My personal opinion is that known sick passnegers should not be allowed on any ultra long haul flight. Air travel is just too stressful and the potential for serious inconvenience to the majority of the passnegers due to an airline accepting them far outweight any negative consequences of excluding these type of passengers.

Education of the public needs to occur so that marginal passengers avoid ultra long haul, especially in economy class. Taking two shorter flights with a day's rest in between is less stressful on the body. Also marginal passengers should avoid the aircraft with major landing field limitations as they could very easily be at a much longer diversion time than smaller type aircraft.



Typhoonpilot
 

casey

Well-Known Member
You are correct. The A380 can land at any runway a 747 could, it's the taxiways that could pose a problem. However there are ways to make it work. The only special requirement for an A380 to land at say SAT, would be for them to shut down #1 & #4, and have some ops vehicles to wingwalk.

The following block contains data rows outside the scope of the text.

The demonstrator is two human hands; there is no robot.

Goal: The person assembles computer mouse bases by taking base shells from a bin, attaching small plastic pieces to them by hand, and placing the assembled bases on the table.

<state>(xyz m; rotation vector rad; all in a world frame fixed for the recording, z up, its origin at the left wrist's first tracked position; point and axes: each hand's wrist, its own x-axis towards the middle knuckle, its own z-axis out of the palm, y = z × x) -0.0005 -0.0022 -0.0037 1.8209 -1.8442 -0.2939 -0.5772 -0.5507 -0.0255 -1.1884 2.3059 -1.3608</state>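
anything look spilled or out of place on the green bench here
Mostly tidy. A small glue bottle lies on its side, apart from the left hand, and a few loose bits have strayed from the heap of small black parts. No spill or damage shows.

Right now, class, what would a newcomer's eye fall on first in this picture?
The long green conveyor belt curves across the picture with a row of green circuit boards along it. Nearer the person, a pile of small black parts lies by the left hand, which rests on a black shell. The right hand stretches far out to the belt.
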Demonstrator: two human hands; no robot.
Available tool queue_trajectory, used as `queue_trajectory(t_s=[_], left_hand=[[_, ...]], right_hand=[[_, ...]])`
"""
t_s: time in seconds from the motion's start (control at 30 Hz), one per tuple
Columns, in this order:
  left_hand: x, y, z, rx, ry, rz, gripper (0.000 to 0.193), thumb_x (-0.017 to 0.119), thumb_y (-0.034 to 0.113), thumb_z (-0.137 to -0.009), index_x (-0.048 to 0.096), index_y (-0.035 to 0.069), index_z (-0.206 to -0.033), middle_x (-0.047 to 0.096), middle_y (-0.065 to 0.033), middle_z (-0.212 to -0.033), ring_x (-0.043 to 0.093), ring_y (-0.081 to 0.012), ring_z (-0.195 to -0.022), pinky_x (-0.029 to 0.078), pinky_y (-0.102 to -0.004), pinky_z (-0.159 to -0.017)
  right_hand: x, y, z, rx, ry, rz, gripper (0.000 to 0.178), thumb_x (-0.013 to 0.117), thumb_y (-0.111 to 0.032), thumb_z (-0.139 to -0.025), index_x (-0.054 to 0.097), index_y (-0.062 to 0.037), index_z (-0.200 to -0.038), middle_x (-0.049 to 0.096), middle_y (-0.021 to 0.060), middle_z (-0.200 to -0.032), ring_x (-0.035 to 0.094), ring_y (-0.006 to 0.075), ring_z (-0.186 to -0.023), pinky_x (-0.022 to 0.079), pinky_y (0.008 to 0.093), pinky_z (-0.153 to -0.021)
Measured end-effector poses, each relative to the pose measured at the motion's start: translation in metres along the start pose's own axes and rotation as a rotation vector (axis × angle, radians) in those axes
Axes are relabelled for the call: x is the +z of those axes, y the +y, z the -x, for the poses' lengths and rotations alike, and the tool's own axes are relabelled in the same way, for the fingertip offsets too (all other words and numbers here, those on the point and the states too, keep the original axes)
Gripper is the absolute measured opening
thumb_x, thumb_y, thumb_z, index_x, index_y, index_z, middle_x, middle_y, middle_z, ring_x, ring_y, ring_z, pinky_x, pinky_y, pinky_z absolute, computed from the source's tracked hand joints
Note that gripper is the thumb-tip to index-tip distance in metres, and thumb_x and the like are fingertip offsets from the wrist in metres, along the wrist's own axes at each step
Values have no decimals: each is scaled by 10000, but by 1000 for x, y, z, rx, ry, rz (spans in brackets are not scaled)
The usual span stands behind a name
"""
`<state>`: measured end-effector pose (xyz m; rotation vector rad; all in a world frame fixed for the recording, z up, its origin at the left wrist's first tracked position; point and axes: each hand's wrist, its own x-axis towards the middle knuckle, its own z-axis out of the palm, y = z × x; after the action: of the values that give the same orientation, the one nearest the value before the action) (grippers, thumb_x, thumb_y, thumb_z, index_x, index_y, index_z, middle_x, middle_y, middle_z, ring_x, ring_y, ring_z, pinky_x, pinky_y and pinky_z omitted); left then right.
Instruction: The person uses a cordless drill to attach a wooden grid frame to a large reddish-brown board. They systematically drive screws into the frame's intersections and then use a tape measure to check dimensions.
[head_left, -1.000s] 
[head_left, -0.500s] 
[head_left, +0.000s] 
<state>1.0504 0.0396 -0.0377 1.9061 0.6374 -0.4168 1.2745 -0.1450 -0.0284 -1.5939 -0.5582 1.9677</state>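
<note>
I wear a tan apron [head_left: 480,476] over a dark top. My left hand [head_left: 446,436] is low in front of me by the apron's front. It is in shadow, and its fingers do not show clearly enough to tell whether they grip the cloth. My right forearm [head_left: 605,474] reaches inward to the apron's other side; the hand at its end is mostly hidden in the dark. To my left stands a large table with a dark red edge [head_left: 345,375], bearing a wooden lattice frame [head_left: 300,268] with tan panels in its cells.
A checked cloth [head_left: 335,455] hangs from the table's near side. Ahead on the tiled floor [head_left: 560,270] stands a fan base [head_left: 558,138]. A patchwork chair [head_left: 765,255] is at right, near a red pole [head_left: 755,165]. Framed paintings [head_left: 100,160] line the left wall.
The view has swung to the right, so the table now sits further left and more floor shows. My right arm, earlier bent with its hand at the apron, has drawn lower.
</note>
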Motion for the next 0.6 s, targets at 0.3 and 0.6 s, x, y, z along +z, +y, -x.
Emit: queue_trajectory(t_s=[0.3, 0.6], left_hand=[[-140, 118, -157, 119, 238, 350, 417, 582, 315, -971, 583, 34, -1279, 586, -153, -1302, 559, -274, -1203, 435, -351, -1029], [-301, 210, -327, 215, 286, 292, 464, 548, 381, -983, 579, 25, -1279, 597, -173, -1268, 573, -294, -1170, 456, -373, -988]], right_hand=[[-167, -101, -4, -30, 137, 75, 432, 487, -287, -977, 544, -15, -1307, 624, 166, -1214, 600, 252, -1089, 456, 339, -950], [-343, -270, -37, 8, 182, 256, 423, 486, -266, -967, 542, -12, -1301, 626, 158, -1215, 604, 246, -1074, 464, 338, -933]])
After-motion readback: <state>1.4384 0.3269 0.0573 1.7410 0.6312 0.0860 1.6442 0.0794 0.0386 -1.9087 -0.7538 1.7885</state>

Deplaneing out of one set of stairs would take forever, however.
landing is only half the battle. how many people and how much fuel do you think they'll be able to load and still be able to take off at SAT. I wonder how many buses it would take to move all the PAX to AUS/IAH while they ferry the plane somewhere it can take off fully loaded :)

CAL pulled the same issue a year or so ago, 737 diverted to CLL when the long runway was closed. Not sure what happened in the end but i know the pax didnt leave on that plane.
 

USMCmech

Well-Known Member
landing is only half the battle. how many people and how much fuel do you think they'll be able to load and still be able to take off at SAT. I wonder how many buses it would take to move all the PAX to AUS/IAH while they ferry the plane somewhere it can take off fully loaded :)
Exactly, that is why you won't ever see an A380 schedulaed to fly into SAT. However in an emergency they could land there if they absolutely needed to. Again, it would be a royal PITA, but it could be safely done.

Actually, with 8500 ft, they could probably carry all the pax and cargo with a reduced fuel load. Enough to make it to IAH, or DFW. I've seen loaded 747s take off out of SAT several times.